YOUR INSTRUCTIONS -
Report every line of the records below that contains the word "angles".

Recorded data
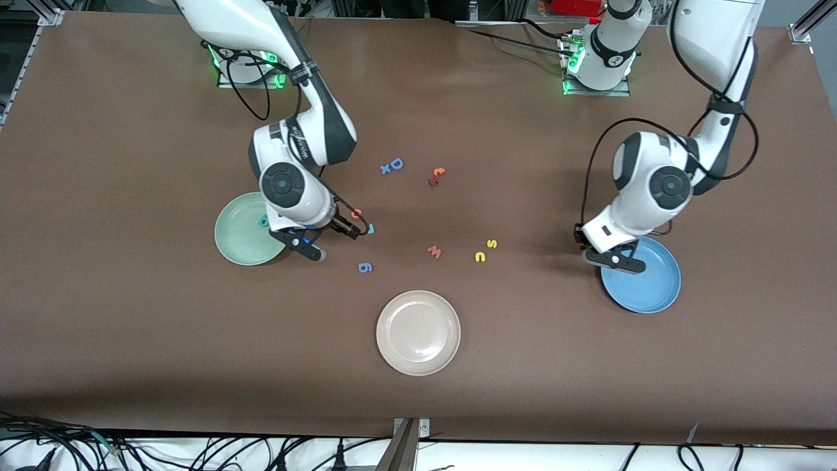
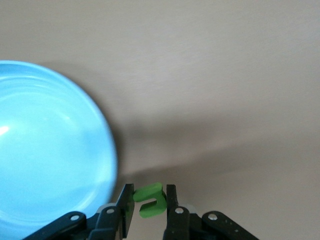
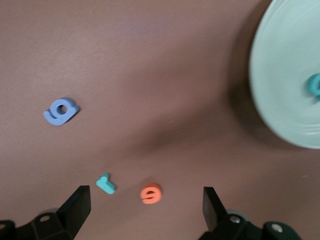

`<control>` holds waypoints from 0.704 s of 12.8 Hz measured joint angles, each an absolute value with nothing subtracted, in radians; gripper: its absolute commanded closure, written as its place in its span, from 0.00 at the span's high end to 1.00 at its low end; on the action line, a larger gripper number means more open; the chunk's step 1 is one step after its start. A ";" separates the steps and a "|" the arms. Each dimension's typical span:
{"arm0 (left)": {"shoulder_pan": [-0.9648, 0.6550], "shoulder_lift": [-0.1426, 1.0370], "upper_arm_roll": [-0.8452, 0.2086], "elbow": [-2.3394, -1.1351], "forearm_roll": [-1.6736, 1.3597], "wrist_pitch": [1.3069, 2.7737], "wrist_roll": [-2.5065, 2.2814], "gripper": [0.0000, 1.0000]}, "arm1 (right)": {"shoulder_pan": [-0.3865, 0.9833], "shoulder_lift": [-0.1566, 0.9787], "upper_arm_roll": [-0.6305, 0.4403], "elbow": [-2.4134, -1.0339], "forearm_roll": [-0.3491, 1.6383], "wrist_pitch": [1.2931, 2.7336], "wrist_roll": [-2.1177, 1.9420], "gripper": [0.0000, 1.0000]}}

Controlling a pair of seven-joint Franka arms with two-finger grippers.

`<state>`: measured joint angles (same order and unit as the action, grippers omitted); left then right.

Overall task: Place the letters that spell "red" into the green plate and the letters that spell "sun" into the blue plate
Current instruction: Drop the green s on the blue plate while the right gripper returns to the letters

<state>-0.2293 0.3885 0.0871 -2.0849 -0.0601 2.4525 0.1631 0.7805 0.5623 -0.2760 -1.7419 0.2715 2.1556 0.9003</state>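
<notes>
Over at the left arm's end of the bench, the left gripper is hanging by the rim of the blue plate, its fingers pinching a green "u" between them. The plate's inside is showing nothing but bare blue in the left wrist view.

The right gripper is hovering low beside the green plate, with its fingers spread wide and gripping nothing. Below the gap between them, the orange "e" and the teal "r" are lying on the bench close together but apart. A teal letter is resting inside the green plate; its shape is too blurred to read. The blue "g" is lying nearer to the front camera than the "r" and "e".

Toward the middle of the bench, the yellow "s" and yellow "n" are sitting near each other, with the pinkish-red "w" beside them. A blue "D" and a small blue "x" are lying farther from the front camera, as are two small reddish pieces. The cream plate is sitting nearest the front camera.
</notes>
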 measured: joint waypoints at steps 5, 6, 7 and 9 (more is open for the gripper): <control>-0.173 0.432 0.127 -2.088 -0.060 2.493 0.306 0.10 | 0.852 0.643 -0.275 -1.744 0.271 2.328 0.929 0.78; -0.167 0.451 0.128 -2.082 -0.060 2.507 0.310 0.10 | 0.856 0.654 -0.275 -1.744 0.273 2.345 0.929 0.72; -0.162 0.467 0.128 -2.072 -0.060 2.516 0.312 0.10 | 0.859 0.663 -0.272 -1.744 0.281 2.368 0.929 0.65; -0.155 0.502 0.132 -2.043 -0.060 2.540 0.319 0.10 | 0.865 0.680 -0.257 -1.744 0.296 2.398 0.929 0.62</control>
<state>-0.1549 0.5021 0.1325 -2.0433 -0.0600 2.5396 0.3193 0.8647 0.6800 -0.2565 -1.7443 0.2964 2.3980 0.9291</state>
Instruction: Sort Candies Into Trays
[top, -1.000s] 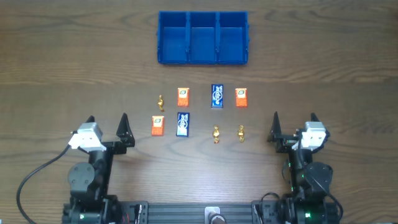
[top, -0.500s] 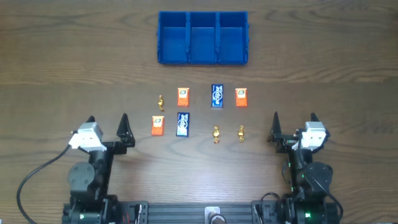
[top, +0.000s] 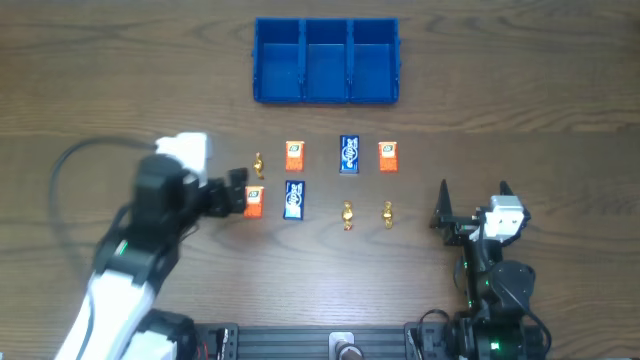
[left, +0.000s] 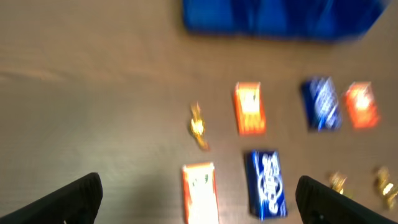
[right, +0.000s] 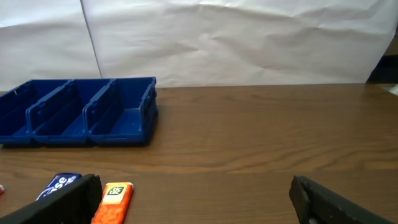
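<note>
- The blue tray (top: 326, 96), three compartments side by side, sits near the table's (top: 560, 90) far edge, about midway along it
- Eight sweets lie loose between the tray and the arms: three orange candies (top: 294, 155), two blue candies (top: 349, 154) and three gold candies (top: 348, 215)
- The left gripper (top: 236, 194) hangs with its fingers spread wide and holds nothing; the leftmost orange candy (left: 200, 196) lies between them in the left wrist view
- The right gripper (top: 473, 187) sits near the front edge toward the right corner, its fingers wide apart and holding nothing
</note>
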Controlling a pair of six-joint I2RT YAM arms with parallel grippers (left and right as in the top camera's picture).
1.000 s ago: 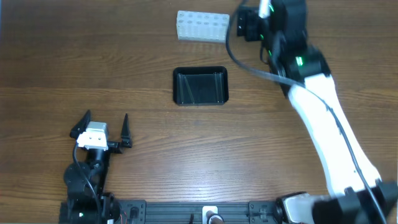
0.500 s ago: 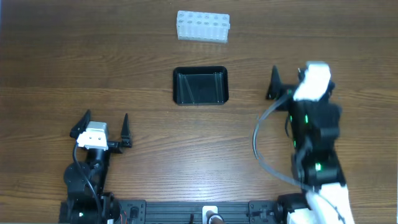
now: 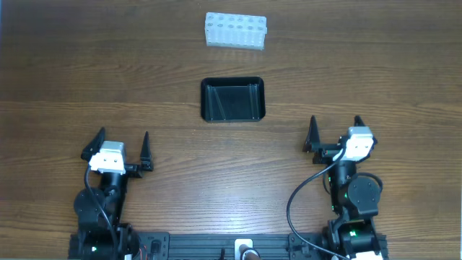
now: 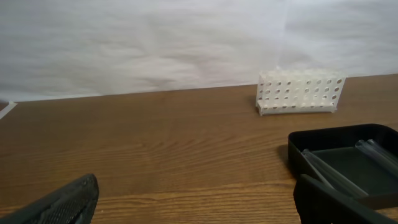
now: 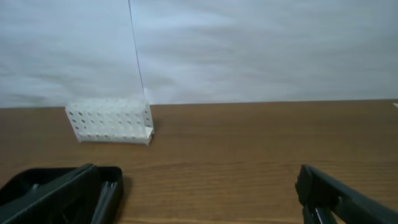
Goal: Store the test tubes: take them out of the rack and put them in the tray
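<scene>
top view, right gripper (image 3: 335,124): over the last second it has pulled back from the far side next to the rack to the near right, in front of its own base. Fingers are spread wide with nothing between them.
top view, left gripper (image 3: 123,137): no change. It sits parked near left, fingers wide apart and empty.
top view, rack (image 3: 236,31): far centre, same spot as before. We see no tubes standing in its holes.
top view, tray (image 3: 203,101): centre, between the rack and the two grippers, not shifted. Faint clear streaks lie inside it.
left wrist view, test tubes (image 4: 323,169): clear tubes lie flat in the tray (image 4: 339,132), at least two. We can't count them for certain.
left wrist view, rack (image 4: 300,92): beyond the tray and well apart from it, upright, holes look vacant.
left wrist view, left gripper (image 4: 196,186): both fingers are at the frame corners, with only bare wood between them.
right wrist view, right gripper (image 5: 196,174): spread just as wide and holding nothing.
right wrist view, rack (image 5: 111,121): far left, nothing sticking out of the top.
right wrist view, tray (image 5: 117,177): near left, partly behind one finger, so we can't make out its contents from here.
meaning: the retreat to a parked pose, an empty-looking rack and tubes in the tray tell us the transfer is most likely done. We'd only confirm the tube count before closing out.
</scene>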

RESULT -
`<control>` holds waypoints from 0.704 s of 12.8 Hz measured joint angles, each an absolute value with nothing subtracted, in radians; gripper: its absolute commanded closure, written as its place in its span, from 0.00 at the span's high end to 1.00 at its low end; on the action line, a larger gripper number means more open; the chunk's step 1 is one step after its start. A ";" separates the steps and a "|" the arms. Each dimension's typical span:
`<state>`: measured joint angles (same order and unit as the action, grippers omitted); left then right.

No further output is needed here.